Y el Sporting volvió a ser ese equipo inconstante, acomplejado, frágil que acostumbra este interminable curso, sobre todo a domicilio. La expulsión de Duba le dio un mal viaje. Pareció tan aturdido que ni le afectó que le sucediese luego lo mismo a su contrincante. Se olvidó de atacar, se limitó a sobrevivir. Sin duda, un plan arriesgado en un campo desapacible como es La Rosaleda. Y el Málaga se le tiró a la yugular. Tanto que Chupe, un delantero que apunta a la élite, marcó un golazo que desnucó a su rival, muy limitado. Borja intentó dar aires a los suyos; mandó al campo a Otero y quitó a Gaspar.
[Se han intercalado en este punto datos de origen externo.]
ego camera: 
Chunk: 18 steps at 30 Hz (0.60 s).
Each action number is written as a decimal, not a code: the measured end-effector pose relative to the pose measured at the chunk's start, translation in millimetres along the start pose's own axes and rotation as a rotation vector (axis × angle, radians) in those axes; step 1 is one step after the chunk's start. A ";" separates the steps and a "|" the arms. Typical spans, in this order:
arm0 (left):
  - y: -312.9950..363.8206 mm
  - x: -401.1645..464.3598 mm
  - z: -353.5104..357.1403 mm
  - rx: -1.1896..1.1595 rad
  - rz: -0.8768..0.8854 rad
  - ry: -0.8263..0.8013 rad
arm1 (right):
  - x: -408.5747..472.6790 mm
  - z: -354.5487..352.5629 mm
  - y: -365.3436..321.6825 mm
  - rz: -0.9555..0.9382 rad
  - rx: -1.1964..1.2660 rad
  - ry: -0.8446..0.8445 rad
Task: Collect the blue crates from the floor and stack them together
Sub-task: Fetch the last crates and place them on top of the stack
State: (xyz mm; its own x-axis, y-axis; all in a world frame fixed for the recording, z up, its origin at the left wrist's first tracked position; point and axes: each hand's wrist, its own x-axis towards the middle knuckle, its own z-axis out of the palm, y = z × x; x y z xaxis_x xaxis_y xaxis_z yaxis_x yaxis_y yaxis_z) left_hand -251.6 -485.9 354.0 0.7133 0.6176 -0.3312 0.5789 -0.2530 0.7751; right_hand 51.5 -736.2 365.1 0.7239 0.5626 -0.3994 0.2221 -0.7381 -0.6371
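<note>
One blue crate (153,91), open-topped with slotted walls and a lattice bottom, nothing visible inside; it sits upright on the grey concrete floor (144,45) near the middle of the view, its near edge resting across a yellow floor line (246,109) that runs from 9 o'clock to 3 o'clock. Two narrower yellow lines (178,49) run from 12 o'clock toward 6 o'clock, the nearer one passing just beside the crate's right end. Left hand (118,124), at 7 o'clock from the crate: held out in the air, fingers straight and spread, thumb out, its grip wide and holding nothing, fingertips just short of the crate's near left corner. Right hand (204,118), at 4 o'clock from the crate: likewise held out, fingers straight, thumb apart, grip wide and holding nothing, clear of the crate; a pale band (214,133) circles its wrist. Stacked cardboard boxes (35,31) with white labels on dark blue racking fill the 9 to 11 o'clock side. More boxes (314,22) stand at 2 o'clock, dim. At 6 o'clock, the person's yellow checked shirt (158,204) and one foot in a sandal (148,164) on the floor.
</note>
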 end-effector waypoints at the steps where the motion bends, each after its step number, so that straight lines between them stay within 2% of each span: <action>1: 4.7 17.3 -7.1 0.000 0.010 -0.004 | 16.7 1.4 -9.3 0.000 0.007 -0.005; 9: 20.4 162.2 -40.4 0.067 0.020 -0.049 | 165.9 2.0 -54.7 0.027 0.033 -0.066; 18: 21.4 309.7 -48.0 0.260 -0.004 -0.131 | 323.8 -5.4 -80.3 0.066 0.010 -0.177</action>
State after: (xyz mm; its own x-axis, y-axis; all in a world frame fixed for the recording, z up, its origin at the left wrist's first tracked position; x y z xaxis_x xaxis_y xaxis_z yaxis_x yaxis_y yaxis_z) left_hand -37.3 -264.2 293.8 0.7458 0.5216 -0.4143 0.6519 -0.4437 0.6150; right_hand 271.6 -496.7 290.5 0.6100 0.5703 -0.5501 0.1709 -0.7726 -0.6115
Luego incluso tiró abajo la defensa de cinco –entraron Kevin y Manu Rodríguez por Cuenca y Diego–. Sin nada que perder, mandó a los suyos a por el partido. También lo hizo Funes, que veía como se le escapaba el tren del play-off.
Pero los gijoneses recordaron viejas costumbres y, al final, abdicaron. Joaquín tuvo la pausa y los zagueros rojiblancos le dieron también el tiempo para pensar y mandar la pelota con sutileza a la red. La Rosaleda estalló y la gente brincó tanto que por un momento la tierra en Málaga pareció resquebrajarse. Gente llorando de felicidad en la Costa del Sol. Aficionados felices en Málaga, ilusionados con volver a Primera División tras pisar barro. Imagen que contrasta con la depresión en la que vive este club, soterrado diez años en una tierra en la que no quiere nadie y en la que se siente superior por su condición e historia pero cada vez es menos temido y respetado por los rivales. Se va Borja y llegará el siguiente. Y el asunto cada vez parece más delicado.